# EXERCISE INPUTS:
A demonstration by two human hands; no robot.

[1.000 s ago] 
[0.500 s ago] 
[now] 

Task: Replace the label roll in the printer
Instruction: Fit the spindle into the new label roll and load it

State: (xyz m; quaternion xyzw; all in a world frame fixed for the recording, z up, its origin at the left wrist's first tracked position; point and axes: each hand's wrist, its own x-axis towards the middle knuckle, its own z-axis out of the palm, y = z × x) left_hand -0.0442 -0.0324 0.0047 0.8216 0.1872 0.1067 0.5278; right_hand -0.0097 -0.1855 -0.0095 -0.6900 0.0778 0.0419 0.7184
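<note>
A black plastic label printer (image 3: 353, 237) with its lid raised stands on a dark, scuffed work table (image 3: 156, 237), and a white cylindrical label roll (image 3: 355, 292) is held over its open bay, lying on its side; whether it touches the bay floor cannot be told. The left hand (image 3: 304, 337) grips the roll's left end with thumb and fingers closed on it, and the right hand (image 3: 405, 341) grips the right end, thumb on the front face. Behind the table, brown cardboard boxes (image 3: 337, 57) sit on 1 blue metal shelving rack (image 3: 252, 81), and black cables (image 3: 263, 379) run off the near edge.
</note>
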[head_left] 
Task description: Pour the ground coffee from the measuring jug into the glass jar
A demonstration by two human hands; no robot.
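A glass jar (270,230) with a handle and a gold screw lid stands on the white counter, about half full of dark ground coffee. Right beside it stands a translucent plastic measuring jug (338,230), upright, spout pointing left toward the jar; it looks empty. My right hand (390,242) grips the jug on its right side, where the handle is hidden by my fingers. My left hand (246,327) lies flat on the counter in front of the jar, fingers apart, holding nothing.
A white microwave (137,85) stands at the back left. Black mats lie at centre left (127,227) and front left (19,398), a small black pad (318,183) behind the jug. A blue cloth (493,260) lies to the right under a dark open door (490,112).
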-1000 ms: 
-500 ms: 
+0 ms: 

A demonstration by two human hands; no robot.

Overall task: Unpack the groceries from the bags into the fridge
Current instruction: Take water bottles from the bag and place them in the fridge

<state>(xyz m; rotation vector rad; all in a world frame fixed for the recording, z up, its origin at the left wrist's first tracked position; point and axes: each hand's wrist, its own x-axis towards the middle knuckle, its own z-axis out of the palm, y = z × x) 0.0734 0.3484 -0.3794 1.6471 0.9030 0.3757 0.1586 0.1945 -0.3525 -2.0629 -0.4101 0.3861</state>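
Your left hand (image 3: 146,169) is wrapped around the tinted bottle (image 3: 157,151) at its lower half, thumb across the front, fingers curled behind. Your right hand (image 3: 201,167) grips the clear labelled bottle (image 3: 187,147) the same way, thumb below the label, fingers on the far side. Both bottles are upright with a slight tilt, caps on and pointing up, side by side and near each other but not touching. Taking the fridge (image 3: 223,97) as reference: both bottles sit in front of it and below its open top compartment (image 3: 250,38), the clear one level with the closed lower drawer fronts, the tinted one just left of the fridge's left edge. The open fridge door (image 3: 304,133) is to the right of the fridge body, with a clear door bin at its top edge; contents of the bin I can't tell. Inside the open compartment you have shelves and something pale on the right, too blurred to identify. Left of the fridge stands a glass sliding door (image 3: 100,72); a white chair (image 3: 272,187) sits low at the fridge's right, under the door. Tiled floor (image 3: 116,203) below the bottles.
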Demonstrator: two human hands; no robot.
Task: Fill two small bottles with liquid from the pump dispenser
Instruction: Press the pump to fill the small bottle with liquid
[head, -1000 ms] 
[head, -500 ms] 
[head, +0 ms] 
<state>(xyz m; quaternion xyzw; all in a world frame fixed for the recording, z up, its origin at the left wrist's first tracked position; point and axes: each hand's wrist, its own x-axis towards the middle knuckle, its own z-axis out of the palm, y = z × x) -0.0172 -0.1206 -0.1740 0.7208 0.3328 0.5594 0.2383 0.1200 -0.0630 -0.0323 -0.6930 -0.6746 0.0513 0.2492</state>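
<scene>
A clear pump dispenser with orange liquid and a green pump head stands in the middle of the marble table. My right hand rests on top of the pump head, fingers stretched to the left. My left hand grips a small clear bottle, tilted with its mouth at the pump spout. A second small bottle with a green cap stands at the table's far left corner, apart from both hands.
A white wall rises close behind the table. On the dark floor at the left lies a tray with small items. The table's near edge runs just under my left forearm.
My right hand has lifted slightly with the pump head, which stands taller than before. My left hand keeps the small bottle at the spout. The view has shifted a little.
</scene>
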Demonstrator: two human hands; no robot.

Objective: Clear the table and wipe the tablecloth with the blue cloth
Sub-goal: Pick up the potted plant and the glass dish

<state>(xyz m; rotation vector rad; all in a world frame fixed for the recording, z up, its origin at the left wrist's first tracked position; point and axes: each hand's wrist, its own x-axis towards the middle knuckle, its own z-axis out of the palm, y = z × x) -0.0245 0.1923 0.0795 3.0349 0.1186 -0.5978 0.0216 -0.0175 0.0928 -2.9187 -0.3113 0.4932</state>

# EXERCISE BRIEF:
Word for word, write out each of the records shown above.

# SOLUTION TO THE EXERCISE:
A demonstration by two human hands; no robot.

[1.000 s ago] 
[0.500 s ago] 
[now] 

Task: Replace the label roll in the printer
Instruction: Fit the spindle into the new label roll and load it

State: (xyz m; quaternion xyzw; all in a world frame fixed for the recording, z up, its origin at the left wrist's first tracked position; point and axes: each hand's wrist, its own x-axis towards the middle knuckle, its own z-axis out of the palm, y = z × x) left_hand -0.0442 -0.0324 0.0047 0.8216 0.1872 0.1067 0.5278; right_hand -0.0097 -0.1855 -0.0095 -0.6900 0.0778 0.0419 0.7184
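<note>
A black plastic label printer (image 3: 353, 237) with its lid raised stands on a dark, scuffed work table (image 3: 156, 237), and a white cylindrical label roll (image 3: 355, 292) is held over its open bay, lying on its side; whether it touches the bay floor cannot be told. The left hand (image 3: 304, 337) grips the roll's left end with thumb and fingers closed on it, and the right hand (image 3: 405, 341) grips the right end, thumb on the front face. Behind the table, brown cardboard boxes (image 3: 337, 57) sit on 1 blue metal shelving rack (image 3: 252, 81), and black cables (image 3: 263, 379) run off the near edge.
</note>
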[head_left] 
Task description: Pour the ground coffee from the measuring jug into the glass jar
A demonstration by two human hands; no robot.
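A glass jar (270,230) with a handle and a gold screw lid stands on the white counter, about half full of dark ground coffee. Right beside it stands a translucent plastic measuring jug (338,230), upright, spout pointing left toward the jar; it looks empty. My right hand (390,242) grips the jug on its right side, where the handle is hidden by my fingers. My left hand (246,327) lies flat on the counter in front of the jar, fingers apart, holding nothing.
A white microwave (137,85) stands at the back left. Black mats lie at centre left (127,227) and front left (19,398), a small black pad (318,183) behind the jug. A blue cloth (493,260) lies to the right under a dark open door (490,112).
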-1000 ms: 
-500 ms: 
+0 ms: 

A demonstration by two human hands; no robot.

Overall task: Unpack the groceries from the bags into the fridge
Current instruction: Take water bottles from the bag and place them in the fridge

<state>(xyz m; rotation vector rad; all in a world frame fixed for the recording, z up, its origin at the left wrist's first tracked position; point and axes: each hand's wrist, its own x-axis towards the middle knuckle, its own z-axis out of the palm, y = z × x) 0.0734 0.3484 -0.3794 1.6471 0.9030 0.3757 0.1586 0.1945 -0.3525 -2.0629 -0.4101 0.3861</state>
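Your left hand (image 3: 146,169) is wrapped around the tinted bottle (image 3: 157,151) at its lower half, thumb across the front, fingers curled behind. Your right hand (image 3: 201,167) grips the clear labelled bottle (image 3: 187,147) the same way, thumb below the label, fingers on the far side. Both bottles are upright with a slight tilt, caps on and pointing up, side by side and near each other but not touching. Taking the fridge (image 3: 223,97) as reference: both bottles sit in front of it and below its open top compartment (image 3: 250,38), the clear one level with the closed lower drawer fronts, the tinted one just left of the fridge's left edge. The open fridge door (image 3: 304,133) is to the right of the fridge body, with a clear door bin at its top edge; contents of the bin I can't tell. Inside the open compartment you have shelves and something pale on the right, too blurred to identify. Left of the fridge stands a glass sliding door (image 3: 100,72); a white chair (image 3: 272,187) sits low at the fridge's right, under the door. Tiled floor (image 3: 116,203) below the bottles.
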Demonstrator: two human hands; no robot.
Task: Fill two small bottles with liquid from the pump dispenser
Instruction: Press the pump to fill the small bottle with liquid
[head, -1000 ms] 
[head, -500 ms] 
[head, +0 ms] 
<state>(xyz m; quaternion xyzw; all in a world frame fixed for the recording, z up, its origin at the left wrist's first tracked position; point and axes: each hand's wrist, its own x-axis towards the middle knuckle, its own z-axis out of the palm, y = z × x) -0.0172 -0.1206 -0.1740 0.7208 0.3328 0.5594 0.2383 0.1200 -0.0630 -0.0323 -0.6930 -0.6746 0.0513 0.2492</state>
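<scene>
A clear pump dispenser with orange liquid and a green pump head stands in the middle of the marble table. My right hand rests on top of the pump head, fingers stretched to the left. My left hand grips a small clear bottle, tilted with its mouth at the pump spout. A second small bottle with a green cap stands at the table's far left corner, apart from both hands.
A white wall rises close behind the table. On the dark floor at the left lies a tray with small items. The table's near edge runs just under my left forearm.
My right hand has lifted slightly with the pump head, which stands taller than before. My left hand keeps the small bottle at the spout. The view has shifted a little.
</scene>
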Demonstrator: two human hands; no robot.

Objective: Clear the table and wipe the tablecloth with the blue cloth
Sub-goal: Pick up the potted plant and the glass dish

<state>(xyz m; rotation vector rad; all in a world frame fixed for the recording, z up, its origin at the left wrist's first tracked position; point and axes: each hand's wrist, its own x-axis towards the middle knuckle, its own z-axis out of the palm, y = z × x) -0.0245 0.1923 0.0795 3.0349 0.1186 -0.5978 0.0216 -0.0175 0.0928 -2.9187 -0.3113 0.4932</state>

No additional response is needed to complete this exercise.